They are one of three sets of twins in their class, the other two perfectly normal and healthy. Today I felt quite emotional and weepy about it that they had what I thought I had and what I should have. I feel it isolates me too. I am not the most outgoing and confident of people at the best of times but it makes me different too as none of the rest of them have to deal with the crap that we do like appointments, statements dla etc. I don't talk to people about her condition. I bury my head in the sand and pretend everything is normal and ok when I'm sure it is perfectly obvious that it is not.

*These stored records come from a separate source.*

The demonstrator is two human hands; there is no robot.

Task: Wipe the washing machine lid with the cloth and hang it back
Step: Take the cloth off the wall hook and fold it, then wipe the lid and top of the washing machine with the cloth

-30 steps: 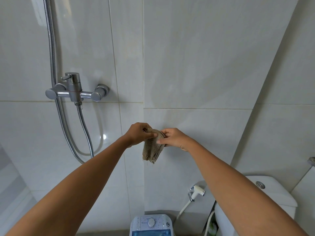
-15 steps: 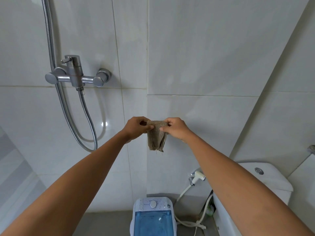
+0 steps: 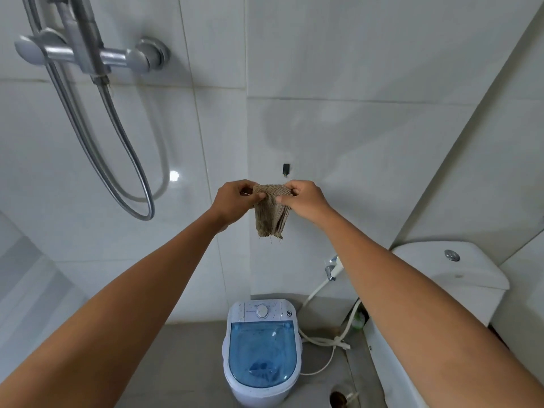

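Observation:
A small brown woven cloth (image 3: pixel 271 213) hangs folded between my two hands in front of the white tiled wall. My left hand (image 3: pixel 235 203) pinches its top left edge and my right hand (image 3: pixel 306 200) pinches its top right edge. A small dark wall hook (image 3: pixel 285 169) sits bare just above the cloth. Far below on the floor stands a small white washing machine (image 3: pixel 262 312) with a shut translucent blue lid (image 3: pixel 262 353).
A chrome shower mixer (image 3: pixel 88 53) with a looping metal hose (image 3: pixel 129 184) is on the wall at upper left. A white toilet tank (image 3: pixel 459 272) stands at the right, with a bidet sprayer (image 3: pixel 334 267) and white hose beside it. A floor drain (image 3: pixel 338 396) lies near the machine.
The view has tilted down, so the washing machine lid shows fully. The cloth, held by both hands, has come off the wall and the hook is now bare above it.

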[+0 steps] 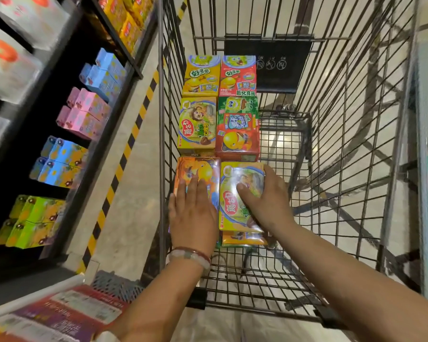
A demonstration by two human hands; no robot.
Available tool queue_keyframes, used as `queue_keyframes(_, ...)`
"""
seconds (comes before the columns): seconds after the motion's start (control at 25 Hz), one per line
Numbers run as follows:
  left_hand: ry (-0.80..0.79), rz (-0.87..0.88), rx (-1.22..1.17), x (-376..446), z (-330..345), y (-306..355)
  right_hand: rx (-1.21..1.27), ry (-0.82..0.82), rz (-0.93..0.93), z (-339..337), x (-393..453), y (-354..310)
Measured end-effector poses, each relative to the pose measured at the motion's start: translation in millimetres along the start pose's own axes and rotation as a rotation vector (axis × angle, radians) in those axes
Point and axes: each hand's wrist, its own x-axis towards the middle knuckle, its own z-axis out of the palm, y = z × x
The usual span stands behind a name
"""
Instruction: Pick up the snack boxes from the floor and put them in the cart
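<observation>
Several snack boxes lie in two rows along the left side of the wire cart (344, 149). My left hand (193, 213) rests flat, fingers straight, on the nearest orange box (203, 169) in the left row. My right hand (265, 201) grips the yellow-green box (237, 193) in the right row, thumb on top and fingers curled round its right edge. That box sits on another box (242, 239) whose front edge shows beneath it. Farther in lie a yellow-green box (197, 124), a red box (237, 134), a yellow box (200, 75) and another red box (237, 75).
Black shelves (67, 124) on the left hold blue, pink and green cartons. A yellow-black striped line (124, 154) runs along the floor between shelf and cart. A black plate (277, 65) hangs on the cart's far end. Red printed packs (59, 314) lie at bottom left.
</observation>
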Motion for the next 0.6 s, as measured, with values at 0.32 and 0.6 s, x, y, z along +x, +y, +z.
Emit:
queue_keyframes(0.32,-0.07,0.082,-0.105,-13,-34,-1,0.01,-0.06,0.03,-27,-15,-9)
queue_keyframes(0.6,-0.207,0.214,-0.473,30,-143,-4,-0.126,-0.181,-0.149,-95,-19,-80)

I thought probably naively that it would get less noticeable as she got older but this is not the case. She is due for primary school in September and I am so worried for her moving to a new environment with new children and a class that has nearly double the amount of children that she is used too. I felt growing up very lonely and very much on the outside of things and I can see the same thing for her as she won't interact or engage with other children. I know especially girls form wee groups and can be bitchy too. I know I have been there.
Sorry this has turned into a bit of an essay. When I was pregnant none of this even entered my head that I would have a child with a disability. It just feels very cruel and unfair especially in a set of twins that I have a direct comparison of what my dd should be like.

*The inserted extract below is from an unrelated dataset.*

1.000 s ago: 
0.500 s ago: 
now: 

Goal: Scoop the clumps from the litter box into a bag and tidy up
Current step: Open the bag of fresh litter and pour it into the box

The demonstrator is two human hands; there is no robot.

I understand how you you feel.
I had really bad social anxiety as a child. Then things seemed to go well for me. I met DP and we had two children and I thought finally everything was going perfectly.
The one thing I hoped for DS1 would be that he wouldn't have any of the problems I had making friends. Then he was diagnosed with autism. He's high functioning but has big problems making friends and paying attention at school. It just feels really unfair.

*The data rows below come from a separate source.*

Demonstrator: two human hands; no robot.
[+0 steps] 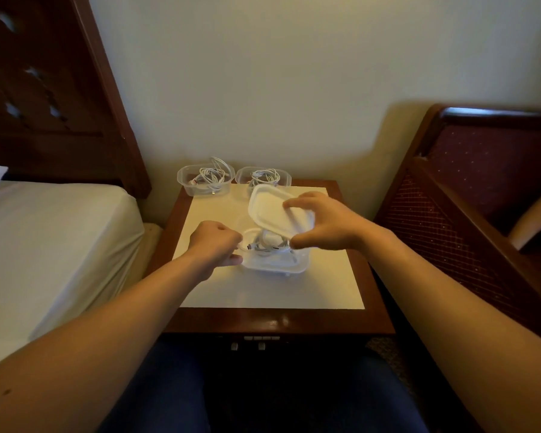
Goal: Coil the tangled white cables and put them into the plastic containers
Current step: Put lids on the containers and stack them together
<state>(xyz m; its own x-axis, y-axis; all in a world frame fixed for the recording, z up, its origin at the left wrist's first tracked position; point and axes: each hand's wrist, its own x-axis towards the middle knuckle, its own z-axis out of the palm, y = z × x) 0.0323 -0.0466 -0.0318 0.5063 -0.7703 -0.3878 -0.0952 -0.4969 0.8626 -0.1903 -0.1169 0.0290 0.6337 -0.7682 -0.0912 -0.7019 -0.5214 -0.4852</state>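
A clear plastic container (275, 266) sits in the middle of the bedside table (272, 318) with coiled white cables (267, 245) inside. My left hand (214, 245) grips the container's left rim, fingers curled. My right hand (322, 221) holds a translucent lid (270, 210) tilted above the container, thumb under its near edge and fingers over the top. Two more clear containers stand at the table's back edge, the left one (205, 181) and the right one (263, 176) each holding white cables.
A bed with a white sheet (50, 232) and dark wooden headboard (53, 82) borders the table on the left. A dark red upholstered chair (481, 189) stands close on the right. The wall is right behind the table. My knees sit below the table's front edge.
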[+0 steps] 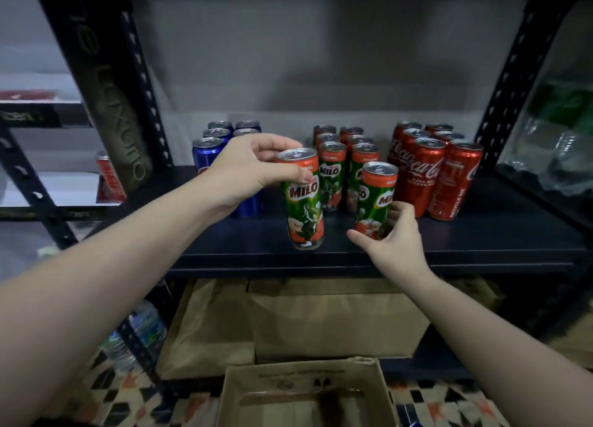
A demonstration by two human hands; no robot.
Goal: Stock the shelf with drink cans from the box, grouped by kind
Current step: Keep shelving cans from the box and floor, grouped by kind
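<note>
Black steel shelf point(481, 234) carries three groups of cans: blue cans point(208, 149) left, Milo cans point(333, 166) in the middle, Coke cans point(430, 169) right. Below me sits the cardboard box point(231, 401), open. My left hand point(253, 169) grips one Milo can point(303, 198) near its top, upright at the front edge. My right hand point(393, 234) curls around the base of a second Milo point(375, 198) just beside it.
</note>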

Like you, I'm not confident. I'm unsure what to say to other parents. I feel like I'm having such a different experience of being a parent than them. I can't really relate to them. I feel cheated that we don't have their more care-free life. I don't want to be the one going to appointments with the school to talk about DS's problems.
Also like you, I often feel reassured that things aren't so bad with DS and then I see him in another context and I shocked at how different he is. With certain people he is very 'alive' and engaged- but I took him to a birthday party recently and he played by himself while all the other children ran around excited to be together. Also, I thought he was doing ok at school as his reading and writing are really good but I had a meeting with the school this week and it seemed so negative - there's tantrums, lack of attention, can be a bit rough in the yard, no real friends, etc etc. I left feeling really down.
Sometimes when i see other boys his age I look at them and how normal they are and think how unfair it is on DS1 that life is harder for him
It can be hard. I think I'm slowly coming to terms with it... Very slowly
I relate to so much of what you say. I feel it too. You might remember me from the CP thread. Dd is also 4, starts reception in September.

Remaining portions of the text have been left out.